It is the most obscene and outrageous display one can imagine. American cities dumping tens of millions of dollars into the payment of bribes to 32 billionaire owners of NFL teams for the right to host a single football game that the average person could never afford to attend. Corporate leaders in Minnesota, not to be outdone by their counterparts in Indianapolis, shipped off their 180-page bid proposal for hosting the 2018 Super Bowl on iPads donated by Best Buy as if the nation's wealthiest men didn't already own any number of electronic devices upon which they could view the city's homegrown version of "Let's Make A Deal." Local committee members boasted to the media that their bid would "blow the minds of NFL owners," if not their state and local government budgets. From the Minneapolis Star:
“The most important part of the bid is to believe it will change the future of this community by hosting something this big,” Davis said, adding that boosters see the game as an important event for attracting a workforce, keeping young people in Minnesota and positioning the region for the next generation.
He was joined by his fellow gubernatorially selected steering committee chairs, Marilyn Carlson Nelson of Carlson Cos. and CEO Doug Baker, to discuss the 180-page submission. Davis immediately averred that he would not discuss themes of the bid or “secret weapons” in the campaign to beat out Indianapolis and New Orleans for the game.
On May 20, two of the committee chairs will make a brief presentation to NFL owners in a closed-door conference room at the Ritz-Carlton in Atlanta’s Buckhead neighborhood. Then they will wait outside the room while the NFL owners decide among the cities.Corporate leaders in Minneapolis tell reporters that they've already raised 85% of the $30 to $40 million local organizers estimate they will need to host the event. Where do they come up with these numbers? Does a local community underwrite 100% of the cost of hosting a single game from which the nation's most wealthy citizens make hundreds of millions of dollars? "This thing is done," said U.S. Bankcorp's president and CEO Richard Davis. Of course, the centerpiece of Minnesota's bid is the $1 billion stadium now under construction at the site of the former Humphrey Metrodome built in 1982 and demolished last year to make room for the new stadium. Davis beamed that the economic benefits from hosting the Super Bowl would be at least $350 million. "Skeptics say the number overestimates the benefits but Davis and the others state the benefits as fact, leaving no room for doubt," the Minneapolis Star reported. The actual fact is that cities invest far more money for the right to host a Super Bowl than they ever derive in economic benefit, but these racketeers are trained liars who won't be told otherwise and who in the media will question them when the media folks have an equally vested interest in spreading the lies. Davis also assured reporters that the tax breaks offered to the NFL as part of the bid proposal would be a fraction of the tax revenues state and local officials would derive from hosting the event--yet another demonstrably false assertion.

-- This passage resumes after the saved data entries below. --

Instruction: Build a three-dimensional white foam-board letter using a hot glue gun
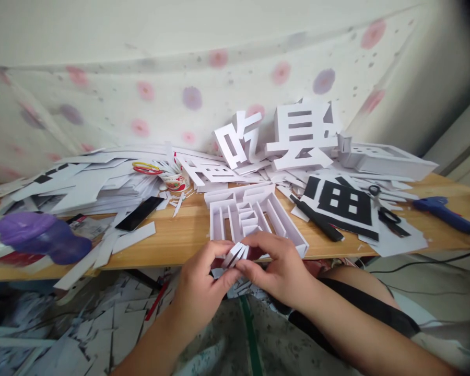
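My left hand (pixel 204 279) and my right hand (pixel 276 266) meet just below the front edge of the wooden table (pixel 180 237). Both pinch a small stack of white foam-board strips (pixel 237 255) between thumbs and fingers. Right behind my hands, a white foam-board three-dimensional character (pixel 254 215) with upright walls lies on the table and overhangs the edge slightly.
Piles of white foam-board pieces (pixel 90 183) cover the table. Finished white characters (pixel 282 138) lean at the back. A black character cut-out (pixel 342 203), scissors (pixel 379 201), a blue glue gun (pixel 444 213), a black phone (pixel 139 213), a cup (pixel 175 180) and a purple object (pixel 43 235) lie around. Scraps litter the floor (pixel 102 324).
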A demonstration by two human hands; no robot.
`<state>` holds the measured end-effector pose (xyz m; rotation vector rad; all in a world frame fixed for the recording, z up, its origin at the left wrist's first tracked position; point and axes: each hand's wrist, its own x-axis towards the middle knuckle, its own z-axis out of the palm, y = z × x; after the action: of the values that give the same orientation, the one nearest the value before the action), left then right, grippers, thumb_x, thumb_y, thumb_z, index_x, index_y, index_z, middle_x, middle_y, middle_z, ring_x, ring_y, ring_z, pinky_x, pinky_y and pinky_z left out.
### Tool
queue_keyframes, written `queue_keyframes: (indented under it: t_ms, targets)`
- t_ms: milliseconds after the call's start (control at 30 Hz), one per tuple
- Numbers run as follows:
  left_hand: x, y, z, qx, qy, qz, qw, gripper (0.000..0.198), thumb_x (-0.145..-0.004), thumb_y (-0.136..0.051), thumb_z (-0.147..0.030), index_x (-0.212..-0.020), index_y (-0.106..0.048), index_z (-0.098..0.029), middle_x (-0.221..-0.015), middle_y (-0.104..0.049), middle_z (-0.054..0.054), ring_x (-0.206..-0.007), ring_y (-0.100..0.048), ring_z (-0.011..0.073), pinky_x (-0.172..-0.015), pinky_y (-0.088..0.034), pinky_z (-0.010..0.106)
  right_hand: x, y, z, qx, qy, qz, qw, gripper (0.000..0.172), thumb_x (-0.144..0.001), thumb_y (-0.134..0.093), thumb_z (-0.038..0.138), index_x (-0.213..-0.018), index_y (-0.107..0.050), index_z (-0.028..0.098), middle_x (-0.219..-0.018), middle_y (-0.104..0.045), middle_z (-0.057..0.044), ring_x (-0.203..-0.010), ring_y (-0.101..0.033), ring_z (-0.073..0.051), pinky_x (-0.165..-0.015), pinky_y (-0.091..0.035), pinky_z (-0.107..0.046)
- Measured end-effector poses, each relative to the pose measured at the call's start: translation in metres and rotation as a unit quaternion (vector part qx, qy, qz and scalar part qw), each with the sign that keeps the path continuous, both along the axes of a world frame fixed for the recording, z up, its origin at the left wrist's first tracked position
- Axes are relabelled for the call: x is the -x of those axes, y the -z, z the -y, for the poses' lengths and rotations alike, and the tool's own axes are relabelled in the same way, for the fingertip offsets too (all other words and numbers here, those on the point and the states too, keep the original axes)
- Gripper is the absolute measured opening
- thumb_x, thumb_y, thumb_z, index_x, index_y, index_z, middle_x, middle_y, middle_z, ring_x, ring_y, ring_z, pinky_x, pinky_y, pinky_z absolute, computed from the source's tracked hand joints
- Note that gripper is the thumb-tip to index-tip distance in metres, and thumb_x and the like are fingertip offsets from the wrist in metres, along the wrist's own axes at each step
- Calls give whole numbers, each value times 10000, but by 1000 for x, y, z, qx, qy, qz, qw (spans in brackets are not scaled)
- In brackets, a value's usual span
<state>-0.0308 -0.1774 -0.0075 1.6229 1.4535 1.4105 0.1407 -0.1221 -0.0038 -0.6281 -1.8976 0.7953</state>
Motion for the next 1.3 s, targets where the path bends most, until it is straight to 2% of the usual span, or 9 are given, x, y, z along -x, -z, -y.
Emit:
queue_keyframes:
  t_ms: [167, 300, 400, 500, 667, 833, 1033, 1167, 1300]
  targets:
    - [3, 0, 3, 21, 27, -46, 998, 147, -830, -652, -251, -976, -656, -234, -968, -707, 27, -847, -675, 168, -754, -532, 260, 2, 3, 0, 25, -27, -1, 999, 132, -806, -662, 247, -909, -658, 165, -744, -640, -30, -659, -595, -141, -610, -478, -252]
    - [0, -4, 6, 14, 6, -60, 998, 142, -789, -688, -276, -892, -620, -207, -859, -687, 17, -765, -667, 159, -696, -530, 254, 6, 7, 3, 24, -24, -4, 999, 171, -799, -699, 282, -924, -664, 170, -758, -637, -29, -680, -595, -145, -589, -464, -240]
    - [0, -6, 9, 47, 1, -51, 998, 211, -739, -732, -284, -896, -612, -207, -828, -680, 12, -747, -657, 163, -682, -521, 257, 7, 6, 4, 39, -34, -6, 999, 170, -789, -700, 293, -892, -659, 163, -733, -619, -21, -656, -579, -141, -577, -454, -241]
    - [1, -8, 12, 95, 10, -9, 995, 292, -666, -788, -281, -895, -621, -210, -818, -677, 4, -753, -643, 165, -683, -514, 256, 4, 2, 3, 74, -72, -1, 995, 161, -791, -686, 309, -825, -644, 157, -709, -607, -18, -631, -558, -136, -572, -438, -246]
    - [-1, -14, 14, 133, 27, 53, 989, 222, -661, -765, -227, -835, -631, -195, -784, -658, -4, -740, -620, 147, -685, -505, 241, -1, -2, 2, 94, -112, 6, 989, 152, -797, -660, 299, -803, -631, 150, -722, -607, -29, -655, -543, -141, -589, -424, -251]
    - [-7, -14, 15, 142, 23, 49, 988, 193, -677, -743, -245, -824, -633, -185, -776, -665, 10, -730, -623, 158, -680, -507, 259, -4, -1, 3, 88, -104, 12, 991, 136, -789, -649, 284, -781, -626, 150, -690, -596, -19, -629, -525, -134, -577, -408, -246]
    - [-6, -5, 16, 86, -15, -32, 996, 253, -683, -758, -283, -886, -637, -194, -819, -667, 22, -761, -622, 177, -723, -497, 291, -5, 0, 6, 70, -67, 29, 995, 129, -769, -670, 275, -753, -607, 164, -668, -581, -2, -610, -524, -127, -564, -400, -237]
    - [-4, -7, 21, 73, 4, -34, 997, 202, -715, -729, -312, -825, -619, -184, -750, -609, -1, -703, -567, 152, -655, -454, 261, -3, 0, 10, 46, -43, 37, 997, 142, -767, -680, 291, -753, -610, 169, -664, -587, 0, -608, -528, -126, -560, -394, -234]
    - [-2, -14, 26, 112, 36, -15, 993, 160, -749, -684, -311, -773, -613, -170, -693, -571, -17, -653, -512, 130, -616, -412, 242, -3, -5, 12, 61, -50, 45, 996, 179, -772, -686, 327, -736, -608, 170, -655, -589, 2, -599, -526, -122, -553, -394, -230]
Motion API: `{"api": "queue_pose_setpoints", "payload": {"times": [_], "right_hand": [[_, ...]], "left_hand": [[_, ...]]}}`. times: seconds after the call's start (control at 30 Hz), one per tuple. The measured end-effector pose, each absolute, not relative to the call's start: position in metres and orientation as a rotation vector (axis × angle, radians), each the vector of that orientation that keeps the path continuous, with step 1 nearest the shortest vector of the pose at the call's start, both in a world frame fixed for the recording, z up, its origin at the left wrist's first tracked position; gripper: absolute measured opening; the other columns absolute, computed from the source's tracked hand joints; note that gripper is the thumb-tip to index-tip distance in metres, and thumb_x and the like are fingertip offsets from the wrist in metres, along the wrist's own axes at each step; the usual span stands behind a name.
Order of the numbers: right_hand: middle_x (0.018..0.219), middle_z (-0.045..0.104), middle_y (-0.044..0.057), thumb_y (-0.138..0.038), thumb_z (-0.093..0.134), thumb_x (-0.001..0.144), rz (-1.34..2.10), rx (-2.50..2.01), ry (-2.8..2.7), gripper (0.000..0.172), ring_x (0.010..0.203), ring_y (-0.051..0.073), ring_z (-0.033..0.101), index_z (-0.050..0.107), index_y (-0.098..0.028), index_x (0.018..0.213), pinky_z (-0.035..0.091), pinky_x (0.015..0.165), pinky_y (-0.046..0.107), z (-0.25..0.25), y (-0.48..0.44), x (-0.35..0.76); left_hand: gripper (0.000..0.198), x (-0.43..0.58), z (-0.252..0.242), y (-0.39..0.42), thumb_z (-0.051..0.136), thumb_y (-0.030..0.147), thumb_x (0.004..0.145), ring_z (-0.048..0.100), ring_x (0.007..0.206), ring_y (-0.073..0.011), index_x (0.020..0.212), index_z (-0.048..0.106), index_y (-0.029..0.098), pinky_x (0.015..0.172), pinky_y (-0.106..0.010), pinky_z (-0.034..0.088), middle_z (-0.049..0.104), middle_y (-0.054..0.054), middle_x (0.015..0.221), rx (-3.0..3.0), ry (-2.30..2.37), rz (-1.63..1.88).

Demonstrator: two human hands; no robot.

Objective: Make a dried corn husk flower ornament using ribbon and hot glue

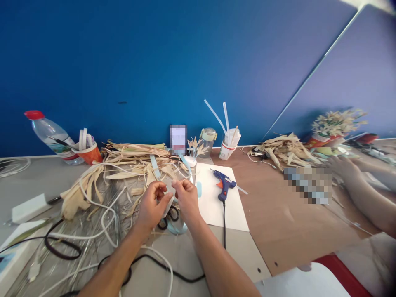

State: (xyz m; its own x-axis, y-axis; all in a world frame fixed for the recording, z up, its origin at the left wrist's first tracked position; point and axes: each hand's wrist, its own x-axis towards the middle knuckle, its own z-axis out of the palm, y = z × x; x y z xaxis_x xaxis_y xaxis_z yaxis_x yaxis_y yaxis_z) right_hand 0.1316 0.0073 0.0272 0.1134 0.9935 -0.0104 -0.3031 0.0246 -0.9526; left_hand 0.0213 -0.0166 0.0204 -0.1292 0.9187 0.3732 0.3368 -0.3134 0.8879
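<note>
My left hand [154, 205] and my right hand [185, 197] meet above the table's middle, fingers pinched together on a pale strip [169, 194] that runs between them. A light blue ribbon [154, 166] trails up from the hands toward the husk pile. Black-handled scissors [168, 218] lie just under my hands. A blue and orange glue gun [224, 184] rests on a white sheet of paper [216, 202] to the right of my right hand.
Dried corn husks [130, 163] cover the table's left, with white and black cables [102, 222]. A red-capped water bottle [51, 136] and orange cup [89, 152] stand at back left, a cup of glue sticks [228, 144] at back. Another person's arm [365, 194] works at right.
</note>
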Motion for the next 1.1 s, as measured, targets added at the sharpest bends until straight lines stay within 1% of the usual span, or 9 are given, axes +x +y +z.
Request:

Meanwhile, New Orleans, which has hosted 10 Super Bowls, says it is making upgrades to its state-owned Superdome, adding new streetcar lines and constructing new public spaces, including a riverfront park. There's no mention of $30 to $40 million in corporate money being raised by the local organizing committee as is being done in Indianapolis and Minneapolis. The New Orleans Times-Picayune doesn't omit the transgressions of the man who will pitch Indianapolis' bid, Colts' owner Jim Irsay, in its reporting as did the Indianapolis media. "Irsay has been undergoing treatment since March when he was arrested near his home in an Indianapolis suburb," the newspaper writes. "The arrest report said he had $29,000 in cash and bottles of prescription drugs in his car."